(Collected material Opens)
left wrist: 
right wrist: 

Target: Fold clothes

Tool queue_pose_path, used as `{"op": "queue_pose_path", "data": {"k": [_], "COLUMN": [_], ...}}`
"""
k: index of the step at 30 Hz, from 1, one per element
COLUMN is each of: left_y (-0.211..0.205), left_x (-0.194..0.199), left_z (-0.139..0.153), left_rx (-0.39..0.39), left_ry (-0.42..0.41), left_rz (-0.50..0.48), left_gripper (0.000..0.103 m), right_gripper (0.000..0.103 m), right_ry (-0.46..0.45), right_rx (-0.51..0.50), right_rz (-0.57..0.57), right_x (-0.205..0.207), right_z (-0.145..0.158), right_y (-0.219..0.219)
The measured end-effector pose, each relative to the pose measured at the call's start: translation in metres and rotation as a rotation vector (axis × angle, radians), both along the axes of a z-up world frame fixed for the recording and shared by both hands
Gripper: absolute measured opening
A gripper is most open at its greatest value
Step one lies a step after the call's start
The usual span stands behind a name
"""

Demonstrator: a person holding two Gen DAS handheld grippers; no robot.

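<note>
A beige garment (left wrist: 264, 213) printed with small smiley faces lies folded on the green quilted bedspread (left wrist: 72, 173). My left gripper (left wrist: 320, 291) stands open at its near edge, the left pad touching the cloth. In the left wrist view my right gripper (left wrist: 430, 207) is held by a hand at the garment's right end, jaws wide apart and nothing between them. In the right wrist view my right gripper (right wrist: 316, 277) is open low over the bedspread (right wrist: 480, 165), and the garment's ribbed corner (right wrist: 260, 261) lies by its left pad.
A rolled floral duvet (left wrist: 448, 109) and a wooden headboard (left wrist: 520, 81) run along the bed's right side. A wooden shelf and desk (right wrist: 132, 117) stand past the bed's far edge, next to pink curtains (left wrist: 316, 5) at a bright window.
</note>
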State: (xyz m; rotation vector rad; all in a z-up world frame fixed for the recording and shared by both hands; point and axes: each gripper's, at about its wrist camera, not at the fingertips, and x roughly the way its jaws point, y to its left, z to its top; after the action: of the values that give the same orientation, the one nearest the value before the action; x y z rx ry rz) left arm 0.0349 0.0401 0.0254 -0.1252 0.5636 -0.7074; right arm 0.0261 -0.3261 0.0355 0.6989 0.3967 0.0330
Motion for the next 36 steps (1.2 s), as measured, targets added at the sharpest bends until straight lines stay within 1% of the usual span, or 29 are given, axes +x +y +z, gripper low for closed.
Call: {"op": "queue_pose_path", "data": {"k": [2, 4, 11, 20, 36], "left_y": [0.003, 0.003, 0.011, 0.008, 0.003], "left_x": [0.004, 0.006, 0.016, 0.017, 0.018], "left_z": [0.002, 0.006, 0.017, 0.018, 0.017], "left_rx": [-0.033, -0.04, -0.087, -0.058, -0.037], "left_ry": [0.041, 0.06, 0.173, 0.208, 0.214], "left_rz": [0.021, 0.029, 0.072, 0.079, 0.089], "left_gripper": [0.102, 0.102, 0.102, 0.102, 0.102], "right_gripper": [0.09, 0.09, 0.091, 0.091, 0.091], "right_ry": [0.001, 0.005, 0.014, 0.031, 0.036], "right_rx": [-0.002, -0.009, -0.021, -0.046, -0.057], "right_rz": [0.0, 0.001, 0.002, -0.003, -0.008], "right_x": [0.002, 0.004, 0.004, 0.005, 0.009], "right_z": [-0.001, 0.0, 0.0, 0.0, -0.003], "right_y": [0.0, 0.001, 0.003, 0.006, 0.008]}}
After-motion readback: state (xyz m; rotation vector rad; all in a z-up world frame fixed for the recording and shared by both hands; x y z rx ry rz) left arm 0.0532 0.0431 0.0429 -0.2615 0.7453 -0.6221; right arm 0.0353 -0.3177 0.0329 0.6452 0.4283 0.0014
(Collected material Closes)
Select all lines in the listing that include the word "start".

The measured end-effector pose, each relative to the pose measured at the call's start: translation in metres and rotation as a rotation vector (axis × angle, radians), both along the axes of a z-up world frame fixed for the recording and shared by both hands
Step one lies a step after the call's start

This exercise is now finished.